What you will do –
In your copy, include every line of the listing below exactly but none of the pictures.

Data below –

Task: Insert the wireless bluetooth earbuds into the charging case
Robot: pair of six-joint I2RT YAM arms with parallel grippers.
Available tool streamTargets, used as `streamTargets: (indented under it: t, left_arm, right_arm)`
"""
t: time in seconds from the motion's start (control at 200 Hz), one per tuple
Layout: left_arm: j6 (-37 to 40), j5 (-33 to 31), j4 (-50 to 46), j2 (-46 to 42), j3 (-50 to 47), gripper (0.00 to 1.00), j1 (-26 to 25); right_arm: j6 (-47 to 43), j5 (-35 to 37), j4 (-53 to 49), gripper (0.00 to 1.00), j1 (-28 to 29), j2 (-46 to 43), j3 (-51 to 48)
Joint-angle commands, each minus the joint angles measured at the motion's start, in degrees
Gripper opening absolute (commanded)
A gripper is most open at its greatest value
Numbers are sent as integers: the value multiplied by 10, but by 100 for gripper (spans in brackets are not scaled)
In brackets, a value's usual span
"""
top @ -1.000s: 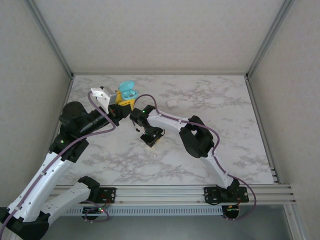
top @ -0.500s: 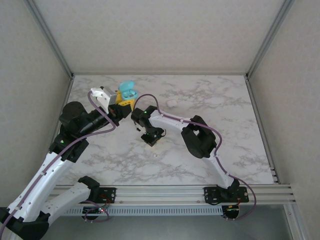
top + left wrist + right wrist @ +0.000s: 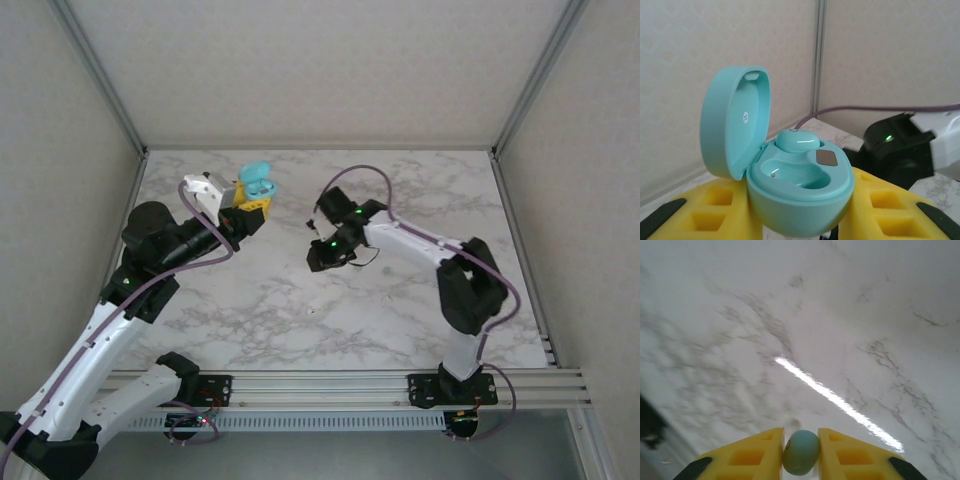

Answer –
Task: Insert the wireless bluetooth earbuds into the charging case
Robot: pair of six-joint I2RT YAM arms with parallel grippers.
Available tool streamTargets, used as `streamTargets: (indented under it: t, left_arm, right_arm)`
"""
t: time in seconds from the motion's start (control at 200 Hz), one per tuple
Layout: left_arm: j6 (-37 to 40), j5 (-33 to 31), j4 (-50 to 46), j2 (-46 to 42), j3 (-50 to 47), gripper (0.00 to 1.00), j1 (-26 to 25); right_arm: j6 (-47 to 43), j5 (-35 to 37), j4 (-53 to 49), gripper (0.00 to 1.00), j1 (-28 to 29), j2 (-46 to 43), j3 (-51 to 48)
Joint-angle commands, each minus the joint angles measured at the motion's start, in degrees
Gripper opening absolute (commanded)
A gripper is most open at its greatest value
Numbers are sent as integers: the value multiplied by 10, but by 100 for gripper (spans in brackets are not scaled)
In brackets, a value's usual span
"""
top @ -1.000s: 
top @ -0.500s: 
top + left wrist + right wrist @ +0.000s: 

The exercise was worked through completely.